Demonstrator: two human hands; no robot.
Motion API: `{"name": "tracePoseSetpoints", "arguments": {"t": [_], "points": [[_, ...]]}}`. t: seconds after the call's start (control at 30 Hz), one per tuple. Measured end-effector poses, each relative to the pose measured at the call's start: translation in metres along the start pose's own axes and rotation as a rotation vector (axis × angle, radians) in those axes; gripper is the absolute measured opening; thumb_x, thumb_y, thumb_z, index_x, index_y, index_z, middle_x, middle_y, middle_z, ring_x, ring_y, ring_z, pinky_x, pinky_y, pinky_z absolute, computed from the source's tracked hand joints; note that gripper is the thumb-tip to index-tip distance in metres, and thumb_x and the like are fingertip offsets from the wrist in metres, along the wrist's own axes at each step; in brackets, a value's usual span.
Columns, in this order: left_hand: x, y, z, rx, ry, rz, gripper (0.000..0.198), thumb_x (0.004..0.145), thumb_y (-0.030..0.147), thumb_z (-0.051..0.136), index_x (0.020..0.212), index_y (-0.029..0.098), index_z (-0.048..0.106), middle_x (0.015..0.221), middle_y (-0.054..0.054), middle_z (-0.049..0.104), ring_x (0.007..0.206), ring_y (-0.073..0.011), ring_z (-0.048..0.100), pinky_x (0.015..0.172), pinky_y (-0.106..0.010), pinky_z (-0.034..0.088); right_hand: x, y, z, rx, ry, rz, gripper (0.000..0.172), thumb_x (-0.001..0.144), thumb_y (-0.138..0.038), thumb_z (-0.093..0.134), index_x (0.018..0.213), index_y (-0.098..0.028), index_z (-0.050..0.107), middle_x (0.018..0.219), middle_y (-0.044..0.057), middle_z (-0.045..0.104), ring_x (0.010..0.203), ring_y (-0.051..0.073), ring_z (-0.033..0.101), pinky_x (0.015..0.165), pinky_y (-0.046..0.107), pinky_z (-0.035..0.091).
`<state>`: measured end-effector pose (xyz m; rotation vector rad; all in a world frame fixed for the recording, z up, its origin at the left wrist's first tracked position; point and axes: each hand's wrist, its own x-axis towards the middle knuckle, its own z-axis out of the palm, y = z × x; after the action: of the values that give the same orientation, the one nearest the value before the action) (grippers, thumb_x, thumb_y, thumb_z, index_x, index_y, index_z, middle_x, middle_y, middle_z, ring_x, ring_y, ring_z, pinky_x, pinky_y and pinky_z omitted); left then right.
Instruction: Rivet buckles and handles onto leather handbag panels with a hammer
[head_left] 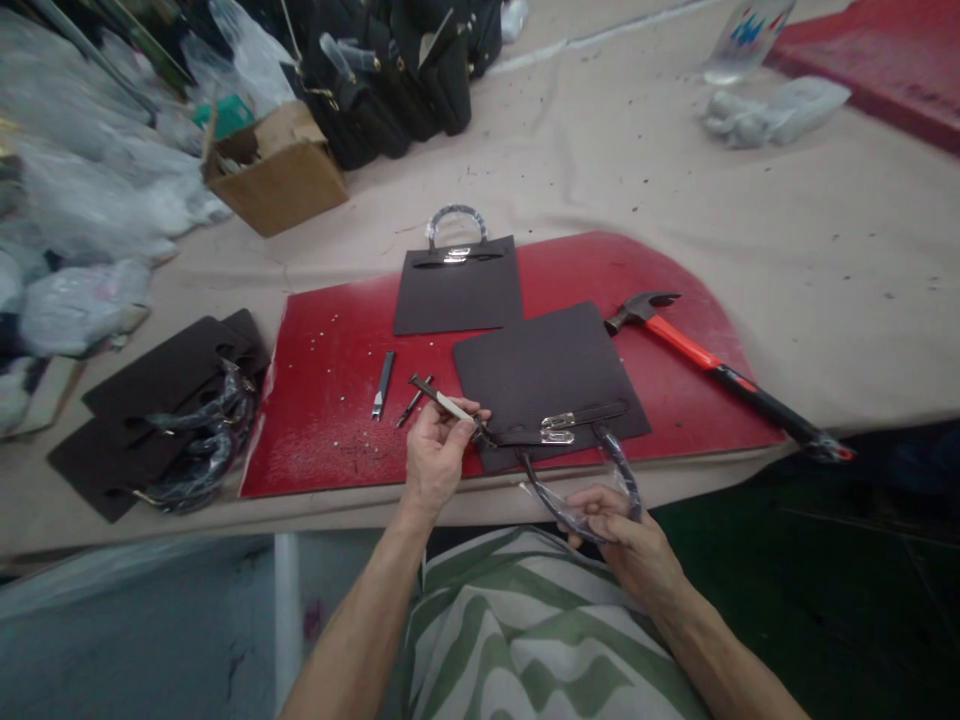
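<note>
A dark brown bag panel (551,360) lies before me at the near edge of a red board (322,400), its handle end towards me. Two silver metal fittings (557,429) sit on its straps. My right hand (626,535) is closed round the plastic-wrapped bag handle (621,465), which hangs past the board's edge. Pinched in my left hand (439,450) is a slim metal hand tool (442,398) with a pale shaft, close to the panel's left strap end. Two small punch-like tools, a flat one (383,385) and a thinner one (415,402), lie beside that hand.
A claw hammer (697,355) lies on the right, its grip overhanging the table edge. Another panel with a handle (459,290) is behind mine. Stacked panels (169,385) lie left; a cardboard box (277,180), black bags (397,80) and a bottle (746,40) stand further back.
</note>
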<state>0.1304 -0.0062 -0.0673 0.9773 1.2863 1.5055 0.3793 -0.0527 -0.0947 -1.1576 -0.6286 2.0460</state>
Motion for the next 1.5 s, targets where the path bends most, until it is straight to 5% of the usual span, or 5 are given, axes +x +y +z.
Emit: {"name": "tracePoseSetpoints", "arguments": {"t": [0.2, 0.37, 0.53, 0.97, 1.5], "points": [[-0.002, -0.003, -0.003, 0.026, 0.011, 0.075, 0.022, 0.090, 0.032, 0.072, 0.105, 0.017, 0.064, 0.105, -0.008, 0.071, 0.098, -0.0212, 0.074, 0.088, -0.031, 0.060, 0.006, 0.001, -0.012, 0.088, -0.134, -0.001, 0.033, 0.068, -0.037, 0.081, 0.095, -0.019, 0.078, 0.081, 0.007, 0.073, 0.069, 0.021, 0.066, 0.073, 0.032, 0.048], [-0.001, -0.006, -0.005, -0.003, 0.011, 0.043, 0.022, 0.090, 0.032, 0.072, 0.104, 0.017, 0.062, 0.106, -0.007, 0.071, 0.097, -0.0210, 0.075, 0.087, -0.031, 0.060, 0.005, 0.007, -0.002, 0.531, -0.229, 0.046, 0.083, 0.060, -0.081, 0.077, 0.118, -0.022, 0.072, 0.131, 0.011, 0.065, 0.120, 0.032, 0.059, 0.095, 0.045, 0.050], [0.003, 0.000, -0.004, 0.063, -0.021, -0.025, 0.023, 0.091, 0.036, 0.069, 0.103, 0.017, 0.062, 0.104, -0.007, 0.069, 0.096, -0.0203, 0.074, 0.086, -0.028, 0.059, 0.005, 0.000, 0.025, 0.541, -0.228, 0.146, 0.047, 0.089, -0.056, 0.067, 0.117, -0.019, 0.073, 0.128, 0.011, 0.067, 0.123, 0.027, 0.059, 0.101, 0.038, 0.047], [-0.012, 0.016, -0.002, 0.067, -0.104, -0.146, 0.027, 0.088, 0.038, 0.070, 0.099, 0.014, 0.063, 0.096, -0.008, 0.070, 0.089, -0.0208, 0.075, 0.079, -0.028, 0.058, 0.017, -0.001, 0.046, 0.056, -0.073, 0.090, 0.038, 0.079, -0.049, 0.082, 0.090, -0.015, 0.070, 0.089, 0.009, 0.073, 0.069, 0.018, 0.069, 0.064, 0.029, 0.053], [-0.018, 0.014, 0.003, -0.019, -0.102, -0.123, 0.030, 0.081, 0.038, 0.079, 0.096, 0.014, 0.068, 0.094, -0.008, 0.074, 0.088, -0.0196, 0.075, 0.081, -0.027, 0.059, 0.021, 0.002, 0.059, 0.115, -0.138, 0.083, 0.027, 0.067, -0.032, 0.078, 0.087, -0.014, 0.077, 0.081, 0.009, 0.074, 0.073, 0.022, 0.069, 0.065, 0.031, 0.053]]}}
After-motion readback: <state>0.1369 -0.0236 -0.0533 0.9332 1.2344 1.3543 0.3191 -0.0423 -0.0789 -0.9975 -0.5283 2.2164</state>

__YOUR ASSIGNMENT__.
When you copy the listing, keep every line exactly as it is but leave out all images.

__COMPLETED TASK__.
Demonstrator: two human hands; no robot.
Motion API: `{"name": "tracePoseSetpoints", "arguments": {"t": [_], "points": [[_, ...]]}}`. t: seconds after the call's start (control at 30 Hz), one per tuple. Measured end-effector poses, each relative to the pose measured at the call's start: translation in metres along the start pose's own axes and rotation as a rotation vector (axis × angle, radians) in those axes; gripper is the absolute measured opening; thumb_x, thumb_y, thumb_z, index_x, index_y, index_z, middle_x, middle_y, middle_z, ring_x, ring_y, ring_z, pinky_x, pinky_y, pinky_z absolute, computed from the source's tracked hand joints; note that gripper is the thumb-tip to index-tip distance in metres, and thumb_x and the like are fingertip offsets from the wrist in metres, along the wrist's own axes at each step; in brackets, a value's usual span.
Columns, in this order: left_hand: x, y, z, rx, ry, rz, gripper (0.000..0.198), thumb_x (0.004..0.145), thumb_y (-0.030..0.147), thumb_z (-0.051..0.136), index_x (0.020..0.212), index_y (-0.029..0.098), index_z (-0.048..0.106), middle_x (0.015..0.221), middle_y (-0.054..0.054), middle_z (-0.049..0.104), ring_x (0.007..0.206), ring_y (-0.073..0.011), ring_z (-0.048..0.100), pinky_x (0.015..0.172), pinky_y (-0.106..0.010), pinky_z (-0.034..0.088); right_hand: x, y, z, rx, ry, rz, gripper (0.000..0.172), thumb_x (-0.001..0.144), thumb_y (-0.138..0.038), thumb_z (-0.093..0.134), index_x (0.018..0.213), index_y (-0.098..0.028), index_z (-0.050..0.107), middle_x (0.018..0.219), middle_y (-0.044..0.057), middle_z (-0.045..0.104), ring_x (0.010..0.203), ring_y (-0.051..0.073), ring_z (-0.033..0.101), pinky_x (0.015..0.165), pinky_y (-0.046..0.107), pinky_z (-0.035..0.091).
`<state>`: measured end-effector pose (xyz m; rotation vector rad; all in a world frame fixed for the recording, z up, its origin at the left wrist's first tracked position; point and axes: each hand's wrist, its own x-axis towards the middle knuckle, its own z-axis out of the palm, y = z × x; after the action: of the values that give the same orientation, the one nearest the value before the action) (grippers, thumb_x, thumb_y, thumb_z, index_x, index_y, index_z, middle_x, middle_y, middle_z, ring_x, ring_y, ring_z, pinky_x, pinky_y and pinky_z omitted); left then right.
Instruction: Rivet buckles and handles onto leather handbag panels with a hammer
[head_left] 
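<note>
A dark brown bag panel (551,360) lies before me at the near edge of a red board (322,400), its handle end towards me. Two silver metal fittings (557,429) sit on its straps. My right hand (626,535) is closed round the plastic-wrapped bag handle (621,465), which hangs past the board's edge. Pinched in my left hand (439,450) is a slim metal hand tool (442,398) with a pale shaft, close to the panel's left strap end. Two small punch-like tools, a flat one (383,385) and a thinner one (415,402), lie beside that hand.
A claw hammer (697,355) lies on the right, its grip overhanging the table edge. Another panel with a handle (459,290) is behind mine. Stacked panels (169,385) lie left; a cardboard box (277,180), black bags (397,80) and a bottle (746,40) stand further back.
</note>
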<state>0.1304 -0.0062 -0.0673 0.9773 1.2863 1.5055 0.3793 -0.0527 -0.0947 -1.1576 -0.6286 2.0460</state>
Motion for the next 1.5 s, targets where the path bends most, until it is straight to 5% of the usual span, or 5 are given, axes +x +y +z.
Emit: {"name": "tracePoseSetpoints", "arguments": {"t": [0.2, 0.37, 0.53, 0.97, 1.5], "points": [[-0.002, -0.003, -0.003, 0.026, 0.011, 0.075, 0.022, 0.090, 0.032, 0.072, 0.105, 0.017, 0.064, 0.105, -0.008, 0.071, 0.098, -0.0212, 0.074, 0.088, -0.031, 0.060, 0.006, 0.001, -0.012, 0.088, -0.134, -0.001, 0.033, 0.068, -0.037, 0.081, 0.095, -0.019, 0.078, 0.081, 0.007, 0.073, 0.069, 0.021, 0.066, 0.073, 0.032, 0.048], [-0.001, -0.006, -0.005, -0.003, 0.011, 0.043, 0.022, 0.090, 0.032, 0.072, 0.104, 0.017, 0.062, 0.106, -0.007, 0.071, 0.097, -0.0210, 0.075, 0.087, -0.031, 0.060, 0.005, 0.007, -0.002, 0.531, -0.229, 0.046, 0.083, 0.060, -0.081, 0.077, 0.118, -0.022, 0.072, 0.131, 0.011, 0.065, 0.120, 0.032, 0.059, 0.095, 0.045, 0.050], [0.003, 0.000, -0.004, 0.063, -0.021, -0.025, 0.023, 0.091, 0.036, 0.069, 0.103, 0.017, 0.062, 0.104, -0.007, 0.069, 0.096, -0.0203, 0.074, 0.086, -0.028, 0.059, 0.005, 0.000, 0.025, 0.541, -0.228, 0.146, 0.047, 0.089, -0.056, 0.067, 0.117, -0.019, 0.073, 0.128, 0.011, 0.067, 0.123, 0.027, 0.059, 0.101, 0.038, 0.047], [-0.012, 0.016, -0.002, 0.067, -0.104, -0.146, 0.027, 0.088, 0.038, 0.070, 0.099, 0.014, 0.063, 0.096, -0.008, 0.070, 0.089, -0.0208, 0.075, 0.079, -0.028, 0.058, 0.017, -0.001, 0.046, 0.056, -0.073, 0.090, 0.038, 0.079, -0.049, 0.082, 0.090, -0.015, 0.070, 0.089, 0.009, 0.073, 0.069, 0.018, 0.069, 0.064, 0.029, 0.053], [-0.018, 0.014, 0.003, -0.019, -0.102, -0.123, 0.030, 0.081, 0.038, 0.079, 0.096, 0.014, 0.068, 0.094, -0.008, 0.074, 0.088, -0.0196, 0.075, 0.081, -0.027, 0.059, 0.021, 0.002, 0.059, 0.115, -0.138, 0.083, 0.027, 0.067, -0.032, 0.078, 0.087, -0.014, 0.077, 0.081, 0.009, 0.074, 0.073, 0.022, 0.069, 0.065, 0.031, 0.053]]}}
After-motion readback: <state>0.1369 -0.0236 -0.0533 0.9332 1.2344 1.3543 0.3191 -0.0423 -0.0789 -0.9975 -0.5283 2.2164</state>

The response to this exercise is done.